Uno se fue a su campo,
otro a su negocio y los demás se les echaron encima a los criados, los
insultaron y los mataron... Cada vez nos
encontramos con personas o que bien ya no creen en nada o que si creen en
Jesucristo, la Iglesia no les dice mucho, o prácticamente nada. Si observamos
de cerca su postura, quizás haya que decir que su increencia no es tanto fruto
de una decisión responsable sino más bien de una vida alienada y alejada del
espíritu.

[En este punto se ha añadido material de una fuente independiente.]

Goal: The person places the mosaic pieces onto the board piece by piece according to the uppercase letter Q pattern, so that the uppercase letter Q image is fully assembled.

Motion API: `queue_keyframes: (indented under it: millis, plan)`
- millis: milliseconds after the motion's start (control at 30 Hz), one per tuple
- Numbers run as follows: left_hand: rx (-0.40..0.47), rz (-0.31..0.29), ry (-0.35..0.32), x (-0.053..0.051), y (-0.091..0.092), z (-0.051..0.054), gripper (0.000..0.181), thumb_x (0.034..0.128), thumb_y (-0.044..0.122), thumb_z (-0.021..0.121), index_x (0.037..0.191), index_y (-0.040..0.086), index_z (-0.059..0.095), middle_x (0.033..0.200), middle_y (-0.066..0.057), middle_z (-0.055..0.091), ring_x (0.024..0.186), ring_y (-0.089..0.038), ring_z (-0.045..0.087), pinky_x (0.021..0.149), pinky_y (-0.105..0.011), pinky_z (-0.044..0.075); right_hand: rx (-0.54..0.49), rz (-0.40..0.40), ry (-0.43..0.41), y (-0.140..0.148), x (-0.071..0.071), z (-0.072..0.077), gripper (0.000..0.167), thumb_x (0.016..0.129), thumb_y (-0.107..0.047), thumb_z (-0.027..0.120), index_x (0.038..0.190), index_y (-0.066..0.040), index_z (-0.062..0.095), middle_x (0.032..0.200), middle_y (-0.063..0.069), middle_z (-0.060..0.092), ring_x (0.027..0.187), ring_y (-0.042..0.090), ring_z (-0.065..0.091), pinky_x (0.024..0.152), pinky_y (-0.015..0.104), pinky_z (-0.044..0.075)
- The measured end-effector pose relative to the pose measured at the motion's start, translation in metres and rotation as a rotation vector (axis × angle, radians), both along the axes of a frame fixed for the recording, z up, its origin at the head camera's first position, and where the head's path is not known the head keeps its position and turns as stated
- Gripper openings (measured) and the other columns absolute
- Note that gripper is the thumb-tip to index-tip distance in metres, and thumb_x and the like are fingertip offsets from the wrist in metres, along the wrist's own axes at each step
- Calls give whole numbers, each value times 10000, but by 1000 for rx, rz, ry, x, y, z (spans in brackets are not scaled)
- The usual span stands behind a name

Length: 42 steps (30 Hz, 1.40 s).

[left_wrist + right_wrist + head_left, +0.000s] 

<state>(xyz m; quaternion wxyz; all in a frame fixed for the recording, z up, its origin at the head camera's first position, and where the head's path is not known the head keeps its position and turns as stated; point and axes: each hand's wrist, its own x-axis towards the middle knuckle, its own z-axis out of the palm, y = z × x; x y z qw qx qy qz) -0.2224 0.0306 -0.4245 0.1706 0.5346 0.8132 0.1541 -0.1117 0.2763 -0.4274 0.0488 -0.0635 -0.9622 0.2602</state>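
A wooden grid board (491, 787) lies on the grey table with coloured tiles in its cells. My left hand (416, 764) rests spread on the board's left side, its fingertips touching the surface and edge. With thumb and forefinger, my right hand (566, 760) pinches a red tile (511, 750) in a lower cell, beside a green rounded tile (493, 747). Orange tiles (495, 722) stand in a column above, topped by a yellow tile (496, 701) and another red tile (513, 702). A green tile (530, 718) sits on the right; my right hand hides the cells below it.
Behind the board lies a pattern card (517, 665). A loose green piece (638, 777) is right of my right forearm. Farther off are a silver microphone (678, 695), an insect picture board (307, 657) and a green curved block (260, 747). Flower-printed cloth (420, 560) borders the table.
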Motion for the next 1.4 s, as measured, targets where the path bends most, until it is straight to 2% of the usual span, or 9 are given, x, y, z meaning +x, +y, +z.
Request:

En la vida de muchos hombres y mujeres contemporáneos faltan las
condiciones mínimas para tomar una postura seria y responsable ante la fe, o ante
la increencia. Muchos viven un estilo de vida donde ni siquiera aparece la
necesidad de dar un sentido último a la existencia. Como dice un ateo
contemporáneo, sencillamente «somos nosotros los que tenemos que dar un sentido
a nuestra vida, viviéndola»[1].
Y es que cuando el hombre vive buscando solamente un
bienestar material cada vez mayor, interesado únicamente en tener dinero y
adquirir símbolos de prestigio, preocupado por ser algo y no por ser alguien,
pierde la capacidad para escuchar las llamadas más profundas que se encierran
en su interior.
Los hombres y mujeres con los que nos encontramos todos
los días en el trabajo, en la calle, incluso que están entre nuestros amigos, carecen
de oídos para cualquier rumor que no sea el que proviene de su mundo de
intereses. No tienen ojos para percibir otras dimensiones que no sean las del
bienestar material, la posesión y el prestigio social. Hombres y mujeres «sin oídos
para lo religioso», como decía Max Weber.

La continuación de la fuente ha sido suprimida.